L'entrée en matière est bonne, au delà de ça même, et le parisien confirme avec le fracas de Black dog, toujours sur cette cadence mécanique et selon des plans de guitare vrillés, un climat cold et bruitiste qui d'emblée impose son cachet. Indus dans le "recrachage" des climats, froid comme il se doit, Jessica 93 prépare idéalement le terrain pour la rennaise et son electro dérangée, dérangeante, aussi, comme on aime. Noisy et truffé de sons inédits, Deflation illustre bien la démarche, portée, aussi, par une voix singulière. Une réelle cohérence est trouvée, dans le prolongement du premier artiste, et les saccades de Tax, son groove glacé, valideront le boulot de la Dame. Forte des mêmes ambiances, d'embardées insoumises, elle complète donc de belle manière les sentiers non battus de Jessica 93. Cap, tout aussi agité et chaotique, bâti dans une electro sombre et munie de sonorités simples et décisives, venant clôturer un split 12" de haute qualité, en phase directe avec l'Autre Musique, celle qui, loin de se plier aux règles, fait la nique avec brio et désinvolture aux fréquentes sorties aseptisées qu'on nous refile toute honte bue.
Will Dum - Muzzart
Avant la parution de Rise, Jessica93 a participé à un split album publié conjointement par Bruits De Fond et Kerviniou recordz.
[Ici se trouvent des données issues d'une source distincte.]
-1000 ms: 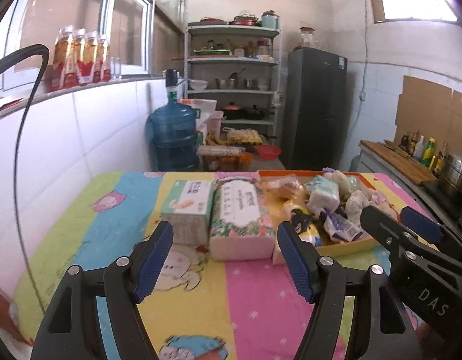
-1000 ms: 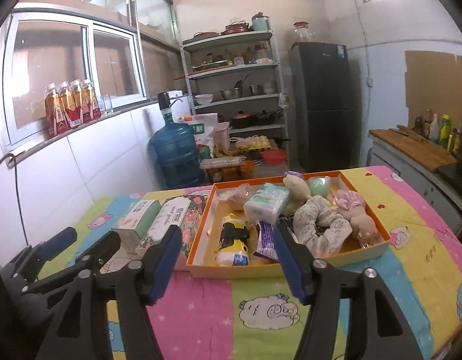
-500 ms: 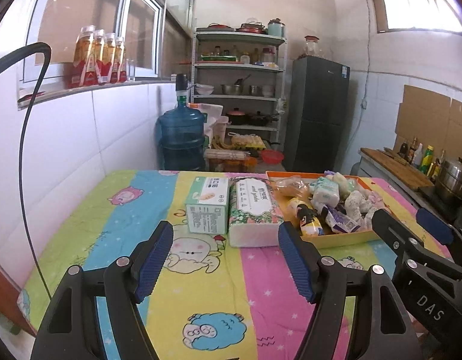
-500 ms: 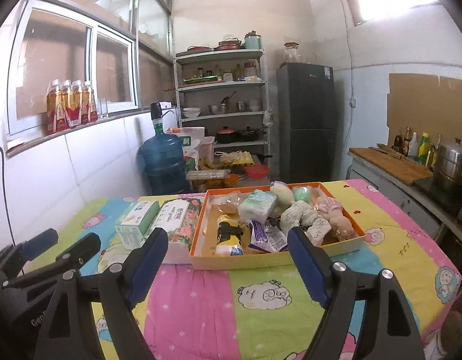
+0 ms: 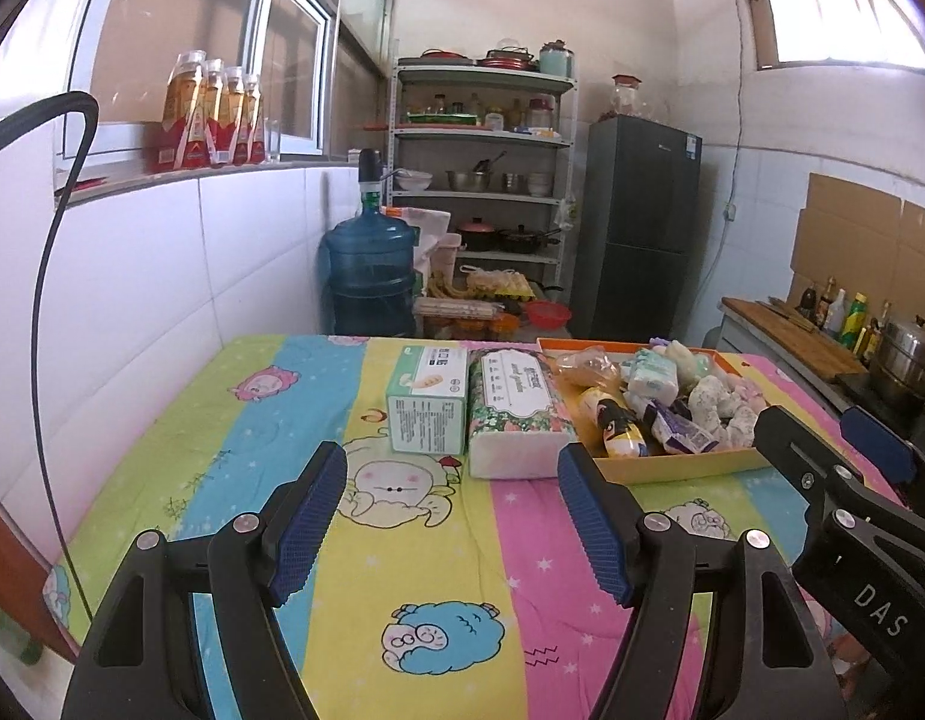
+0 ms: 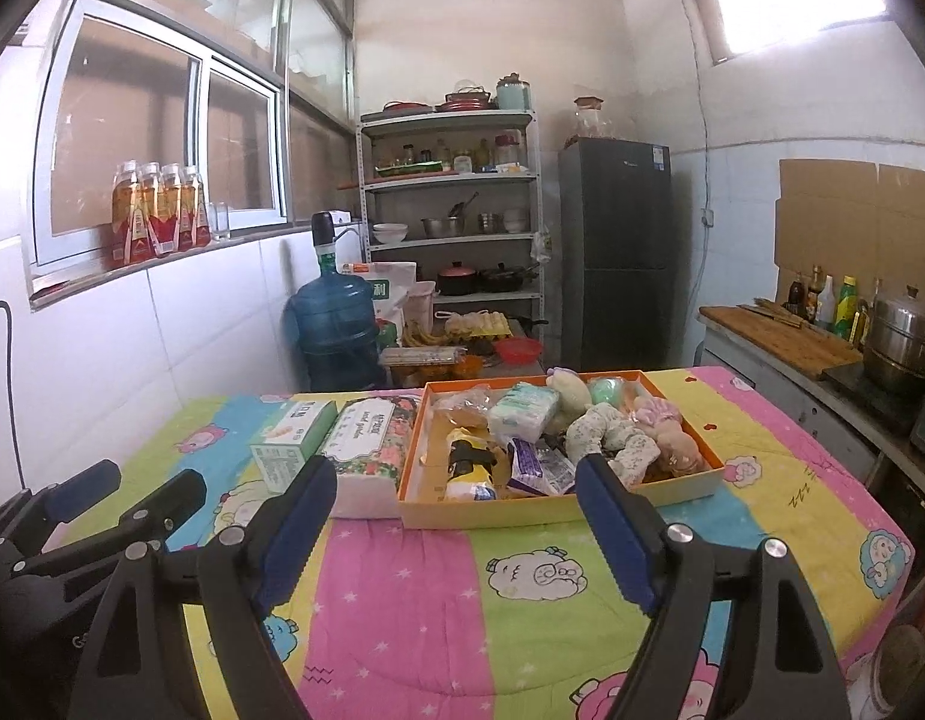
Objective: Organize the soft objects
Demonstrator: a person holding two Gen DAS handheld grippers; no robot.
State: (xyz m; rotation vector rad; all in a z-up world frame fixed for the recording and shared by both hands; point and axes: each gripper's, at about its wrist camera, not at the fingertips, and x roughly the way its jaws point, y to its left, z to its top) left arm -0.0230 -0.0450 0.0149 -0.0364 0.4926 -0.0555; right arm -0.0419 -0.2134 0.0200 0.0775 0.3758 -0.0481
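Note:
An orange tray [image 6: 522,513] sits on the cartoon-print quilt, filled with soft things: a yellow-and-black plush [image 6: 468,462], a white-and-blue pack [image 6: 522,417], a purple packet [image 6: 537,465], a flowered cloth ring [image 6: 612,438] and a pink plush [image 6: 666,438]. Left of the tray lie a floral tissue pack [image 5: 513,414] and a green tissue box [image 5: 426,408], side by side. My left gripper [image 5: 453,471] hovers open and empty in front of the tissue packs. My right gripper [image 6: 456,480] stands open and empty before the tray [image 5: 690,468]. Each gripper shows in the other's view: right [image 5: 822,438], left [image 6: 144,483].
A white tiled wall runs along the table's left side. Beyond the far edge stand a blue water jug [image 5: 372,276], a metal shelf [image 5: 480,180] and a dark fridge [image 5: 636,240]. A counter with bottles and a steel pot [image 5: 906,360] is at the right.
Both grippers have drawn back from the tray and tissue packs, which now look smaller and farther. The right gripper's jaws have spread wider. Nothing on the table has moved.

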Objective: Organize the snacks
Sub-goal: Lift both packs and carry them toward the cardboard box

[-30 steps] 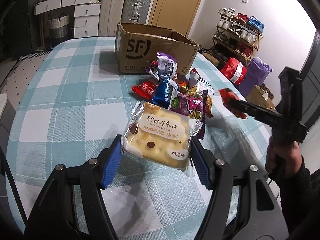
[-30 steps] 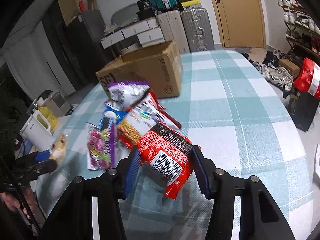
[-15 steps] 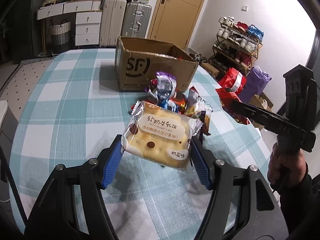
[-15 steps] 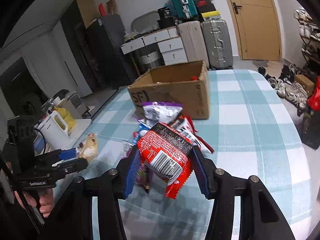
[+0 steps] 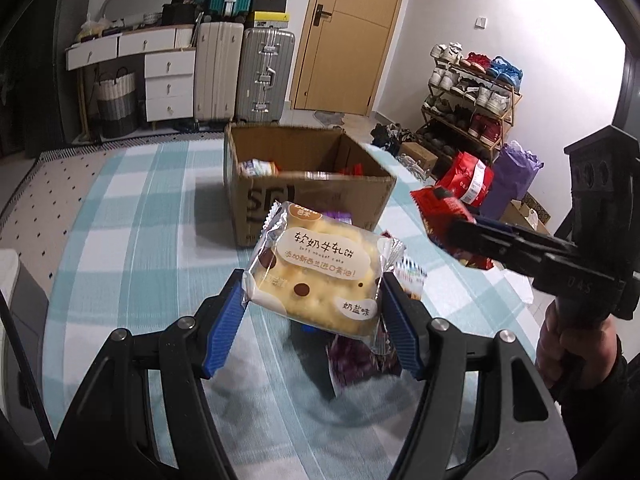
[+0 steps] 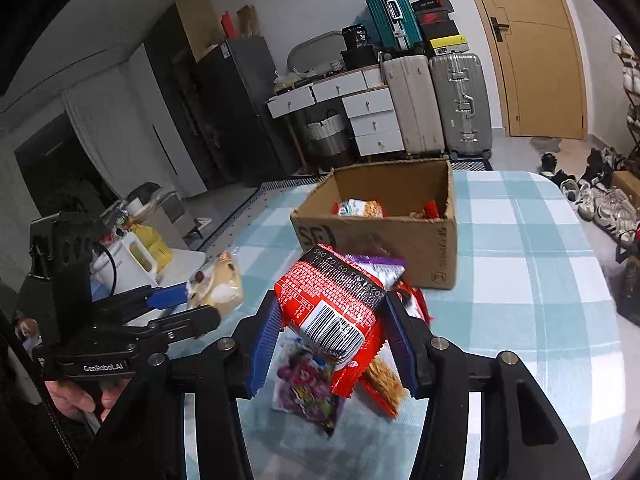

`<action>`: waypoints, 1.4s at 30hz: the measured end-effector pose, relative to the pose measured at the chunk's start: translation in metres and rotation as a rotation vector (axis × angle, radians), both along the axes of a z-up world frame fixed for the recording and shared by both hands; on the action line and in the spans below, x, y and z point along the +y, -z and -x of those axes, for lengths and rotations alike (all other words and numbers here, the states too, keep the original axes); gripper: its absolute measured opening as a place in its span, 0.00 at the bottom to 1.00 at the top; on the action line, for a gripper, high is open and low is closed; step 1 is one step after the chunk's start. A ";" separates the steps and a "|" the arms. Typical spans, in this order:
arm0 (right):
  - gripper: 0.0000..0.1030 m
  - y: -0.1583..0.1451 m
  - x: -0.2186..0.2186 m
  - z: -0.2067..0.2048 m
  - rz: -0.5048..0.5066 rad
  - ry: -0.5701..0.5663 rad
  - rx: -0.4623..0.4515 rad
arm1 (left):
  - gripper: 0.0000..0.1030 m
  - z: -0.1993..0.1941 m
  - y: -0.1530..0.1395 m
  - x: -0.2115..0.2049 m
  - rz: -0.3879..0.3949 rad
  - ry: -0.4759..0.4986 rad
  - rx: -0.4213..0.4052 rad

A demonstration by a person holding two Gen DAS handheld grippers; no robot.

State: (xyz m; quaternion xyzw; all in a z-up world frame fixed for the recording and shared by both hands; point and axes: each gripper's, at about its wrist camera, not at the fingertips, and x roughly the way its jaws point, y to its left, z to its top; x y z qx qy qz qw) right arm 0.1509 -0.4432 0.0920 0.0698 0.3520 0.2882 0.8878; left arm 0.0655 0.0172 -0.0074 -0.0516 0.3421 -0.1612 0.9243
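checked table [image 5: 120,216] | one cardboard box [image 5: 304,196] | left tool [image 5: 316,300] pinching one cake packet [image 5: 320,276] | right tool [image 6: 332,332] pinching one red packet [image 6: 332,304]

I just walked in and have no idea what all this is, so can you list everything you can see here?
cardboard box: one, brown, open, on the table, a few snacks inside
table: one, teal and white check cloth
soft cake packet: one, yellow, clamped in the left tongs
red snack packet: one, red with barcode, clamped in the right tongs
loose snack packets: several, purple, red, orange, piled before the box
suitcases: several, beige, silver, teal, by the far wall
door: one, tan
shoe rack: one, full
left tongs: black, blue pads
right tongs: black, blue pads
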 end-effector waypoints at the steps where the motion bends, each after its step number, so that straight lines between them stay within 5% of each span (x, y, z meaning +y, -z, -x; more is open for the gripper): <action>1: 0.50 -0.001 0.000 -0.003 -0.002 0.000 -0.002 | 0.62 -0.004 -0.004 0.000 -0.004 0.000 -0.006; 22: 0.50 -0.026 0.023 -0.095 0.023 -0.019 -0.035 | 0.62 -0.118 -0.045 -0.002 -0.028 0.002 0.013; 42: 0.50 -0.007 0.023 -0.186 0.012 0.009 0.021 | 0.62 -0.233 -0.030 -0.024 -0.078 0.026 0.071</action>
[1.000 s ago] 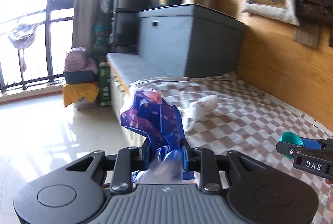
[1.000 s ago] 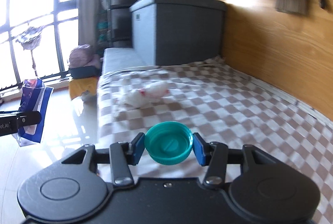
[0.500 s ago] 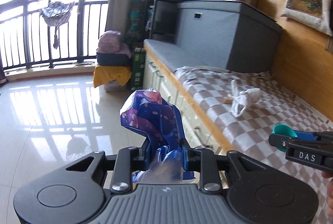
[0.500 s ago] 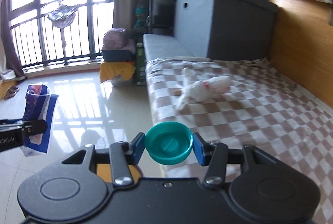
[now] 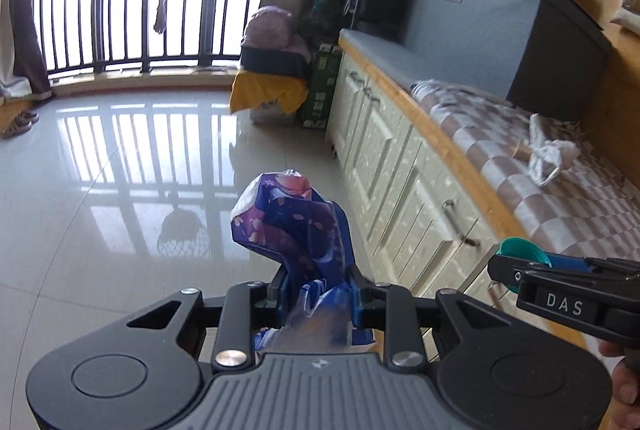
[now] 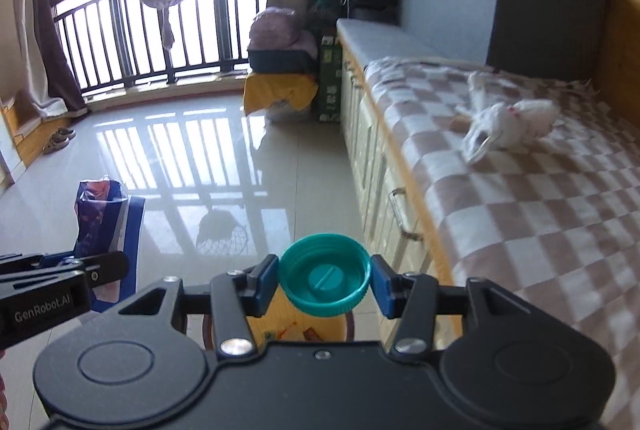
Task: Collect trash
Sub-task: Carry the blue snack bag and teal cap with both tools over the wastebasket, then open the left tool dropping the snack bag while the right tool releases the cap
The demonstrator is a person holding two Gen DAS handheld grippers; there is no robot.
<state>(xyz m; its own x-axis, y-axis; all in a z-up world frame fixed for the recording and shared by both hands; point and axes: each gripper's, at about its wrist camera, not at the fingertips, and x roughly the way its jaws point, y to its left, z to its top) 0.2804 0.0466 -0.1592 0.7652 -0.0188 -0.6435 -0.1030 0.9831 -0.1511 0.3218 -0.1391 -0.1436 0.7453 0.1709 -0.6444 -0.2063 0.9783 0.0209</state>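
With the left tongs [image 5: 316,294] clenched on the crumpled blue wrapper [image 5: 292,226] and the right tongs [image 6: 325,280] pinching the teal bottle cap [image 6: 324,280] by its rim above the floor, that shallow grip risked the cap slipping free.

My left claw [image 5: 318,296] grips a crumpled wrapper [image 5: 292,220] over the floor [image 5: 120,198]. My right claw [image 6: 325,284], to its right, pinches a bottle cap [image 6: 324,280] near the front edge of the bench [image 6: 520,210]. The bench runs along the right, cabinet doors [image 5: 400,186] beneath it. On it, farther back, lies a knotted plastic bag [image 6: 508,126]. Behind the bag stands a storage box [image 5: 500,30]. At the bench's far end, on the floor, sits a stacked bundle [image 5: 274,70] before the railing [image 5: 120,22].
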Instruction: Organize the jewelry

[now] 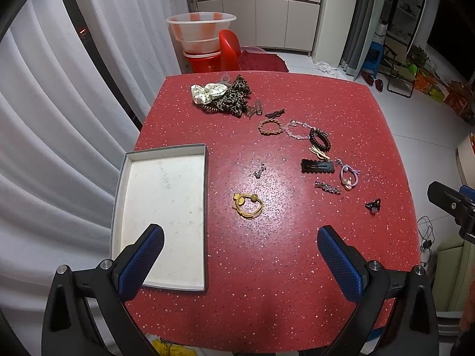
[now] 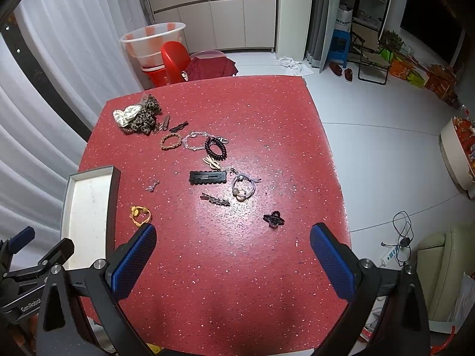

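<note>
Red speckled table [image 1: 297, 267] fills both views, with white curtains to your left and pale cabinets beyond. Your left gripper [image 1: 240, 252] hovers low over the near edge with its blue-padded fingers spread wide and nothing between them; your right gripper [image 2: 233, 252] hovers beside it, likewise spread and empty.

An empty white tray [image 1: 166, 190] lies flat on the table at your left, directly ahead of the left gripper's left finger. The jewelry is scattered loose across the table, none of it in the tray.

Nearest the left gripper is a yellow hair tie [image 1: 248, 205] with a bead: light and floppy, so pinch across its band rather than the bead. Just beyond it sits a tiny silvery charm [image 1: 259, 171], too small to make out clearly, possibly an earring; expect it to be slippery and easy to flick away.

Nearest your right gripper is a small black claw clip [image 2: 273, 218], stiff and light; close on its body. Farther out lie a flat black snap clip [image 2: 207, 177], rigid and hard to get under, a sparkly barrette [image 2: 215, 199], a lilac hair tie [image 2: 244, 187], a black coil tie [image 2: 215, 148], a braided brown bracelet [image 2: 171, 141] and a clear beaded bracelet [image 2: 194, 140]. Soft fabric scrunchies [image 1: 221, 95] are heaped at the far left and will squash easily
</note>
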Action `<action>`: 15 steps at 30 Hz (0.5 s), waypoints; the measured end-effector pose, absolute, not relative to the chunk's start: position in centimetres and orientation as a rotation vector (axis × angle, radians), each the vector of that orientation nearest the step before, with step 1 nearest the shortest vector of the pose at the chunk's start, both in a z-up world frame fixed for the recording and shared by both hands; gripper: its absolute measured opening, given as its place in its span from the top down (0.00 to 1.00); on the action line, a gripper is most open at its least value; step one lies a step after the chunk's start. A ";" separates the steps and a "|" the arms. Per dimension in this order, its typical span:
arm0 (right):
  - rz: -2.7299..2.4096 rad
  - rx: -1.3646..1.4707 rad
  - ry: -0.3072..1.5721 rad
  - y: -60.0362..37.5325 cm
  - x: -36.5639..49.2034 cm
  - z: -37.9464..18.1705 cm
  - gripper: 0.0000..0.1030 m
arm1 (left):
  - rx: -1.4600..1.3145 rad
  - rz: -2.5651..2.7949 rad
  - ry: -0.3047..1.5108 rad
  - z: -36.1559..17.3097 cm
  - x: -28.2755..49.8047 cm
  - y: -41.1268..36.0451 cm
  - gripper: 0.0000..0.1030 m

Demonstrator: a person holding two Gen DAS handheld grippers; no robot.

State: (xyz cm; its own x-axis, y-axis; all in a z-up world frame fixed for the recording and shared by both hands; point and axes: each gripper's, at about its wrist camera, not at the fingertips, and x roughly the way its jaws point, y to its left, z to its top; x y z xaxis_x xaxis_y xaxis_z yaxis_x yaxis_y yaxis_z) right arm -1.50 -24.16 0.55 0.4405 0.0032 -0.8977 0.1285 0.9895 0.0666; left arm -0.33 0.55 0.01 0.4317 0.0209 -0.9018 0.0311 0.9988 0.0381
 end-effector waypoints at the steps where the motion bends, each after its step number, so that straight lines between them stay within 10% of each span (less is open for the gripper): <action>1: -0.078 0.132 1.113 -24.1 -1.5 0.5 0.00 | 0.051 -0.006 1.125 0.0 -0.3 0.6 0.00; 15: -0.075 0.131 1.113 -23.9 -1.4 0.4 0.00 | 0.050 -0.005 1.126 -0.1 -0.5 0.7 0.00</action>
Le garçon y a placé deux excellents titres dont le premier est parfaitement dans la lignée, glacée et martiale, de ce qu’il a fait sur son dernier album, alors que le second titre, intitulé Black Dog, lorgne davantage vers ses débuts, plus minimalistes et avec une utilisation de la boite-à-rythmes moins métronomique. Black Dog est une composition vraiment magnifique, peut-être plus intimiste malgré la démonstration de puissance à nouveau développée ici par Jessica93. Qui dit split album dit deuxième face et deuxième groupe : Mistress Bomb H est en fait un autre projet solo reposant pleinement sur les talents de compositrice et le chant de son unique membre (qui se fait aider pour les concerts par monsieur Jean Ferraille aka Aphasia). Glacée et crispée, voire anxiogène et obsessionnelle, l’electro de Mistress Bomb H est un bel exemple de musique intelligemment sombre et sans le côté m’as-tu-vu trop fréquent chez les darkeux amateurs de bontempi. L’idée de lui faire partager un même disque avec Jessica93 était donc la bonne : les deux musiciens aiment tous les deux explorer les recoins sombres, déversant un flot de mélancolie parfois dévorante (un peu lyrique pour le premier, ascétique pour la seconde) et semblant alors parfaitement capables de se retrouver dans le noir.